# EXERCISE
Go through the following data and transcribe exactly the stretch of lines from the one holding "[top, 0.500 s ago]" to the one holding "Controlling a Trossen", both included.

━━ INPUT DATA

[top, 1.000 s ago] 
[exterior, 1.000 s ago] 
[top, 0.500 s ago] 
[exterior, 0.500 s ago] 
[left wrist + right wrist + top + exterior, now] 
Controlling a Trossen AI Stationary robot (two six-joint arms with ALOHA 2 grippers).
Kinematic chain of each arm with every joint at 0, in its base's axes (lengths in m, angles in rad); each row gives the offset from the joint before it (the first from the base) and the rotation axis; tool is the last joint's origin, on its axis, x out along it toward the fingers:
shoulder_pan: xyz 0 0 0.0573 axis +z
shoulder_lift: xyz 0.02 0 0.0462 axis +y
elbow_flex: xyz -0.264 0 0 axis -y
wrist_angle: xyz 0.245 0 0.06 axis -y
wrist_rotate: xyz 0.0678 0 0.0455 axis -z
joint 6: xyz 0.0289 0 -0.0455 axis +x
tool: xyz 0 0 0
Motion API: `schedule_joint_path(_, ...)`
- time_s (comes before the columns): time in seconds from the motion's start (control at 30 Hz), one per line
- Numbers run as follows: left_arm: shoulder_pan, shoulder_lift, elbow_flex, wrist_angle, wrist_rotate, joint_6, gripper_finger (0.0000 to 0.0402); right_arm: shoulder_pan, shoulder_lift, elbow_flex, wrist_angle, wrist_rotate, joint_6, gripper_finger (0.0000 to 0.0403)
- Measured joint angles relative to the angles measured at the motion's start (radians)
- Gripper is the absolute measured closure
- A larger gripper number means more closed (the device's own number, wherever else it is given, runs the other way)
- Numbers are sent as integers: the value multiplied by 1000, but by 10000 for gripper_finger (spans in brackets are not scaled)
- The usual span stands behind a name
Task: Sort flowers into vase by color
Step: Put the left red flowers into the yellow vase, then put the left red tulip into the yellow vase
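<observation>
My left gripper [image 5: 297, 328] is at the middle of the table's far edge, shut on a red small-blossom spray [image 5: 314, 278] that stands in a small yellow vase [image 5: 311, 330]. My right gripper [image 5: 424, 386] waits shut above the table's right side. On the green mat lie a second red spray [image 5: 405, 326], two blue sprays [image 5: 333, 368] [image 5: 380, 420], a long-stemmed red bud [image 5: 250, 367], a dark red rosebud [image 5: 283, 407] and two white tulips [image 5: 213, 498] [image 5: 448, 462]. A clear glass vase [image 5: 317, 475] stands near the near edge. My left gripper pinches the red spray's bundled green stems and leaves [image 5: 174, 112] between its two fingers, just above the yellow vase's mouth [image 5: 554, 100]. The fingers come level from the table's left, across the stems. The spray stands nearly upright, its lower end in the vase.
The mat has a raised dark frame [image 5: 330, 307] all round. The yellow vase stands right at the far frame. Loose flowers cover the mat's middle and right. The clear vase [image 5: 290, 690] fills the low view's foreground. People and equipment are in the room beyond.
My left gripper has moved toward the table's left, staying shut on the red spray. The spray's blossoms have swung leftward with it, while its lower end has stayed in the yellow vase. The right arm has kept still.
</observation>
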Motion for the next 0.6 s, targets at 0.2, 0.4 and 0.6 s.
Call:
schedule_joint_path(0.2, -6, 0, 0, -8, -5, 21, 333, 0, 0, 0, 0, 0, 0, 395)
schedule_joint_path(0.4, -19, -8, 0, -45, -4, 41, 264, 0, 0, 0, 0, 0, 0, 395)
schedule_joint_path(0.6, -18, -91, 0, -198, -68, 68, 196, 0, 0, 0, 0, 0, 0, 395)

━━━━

# RESPONSE TO THE EXERCISE
[top, 0.500 s ago] 
[exterior, 0.500 s ago] 
[left wrist + right wrist + top + exterior, now] 
Controlling a Trossen AI Stationary robot (two six-joint arms with ALOHA 2 grippers).

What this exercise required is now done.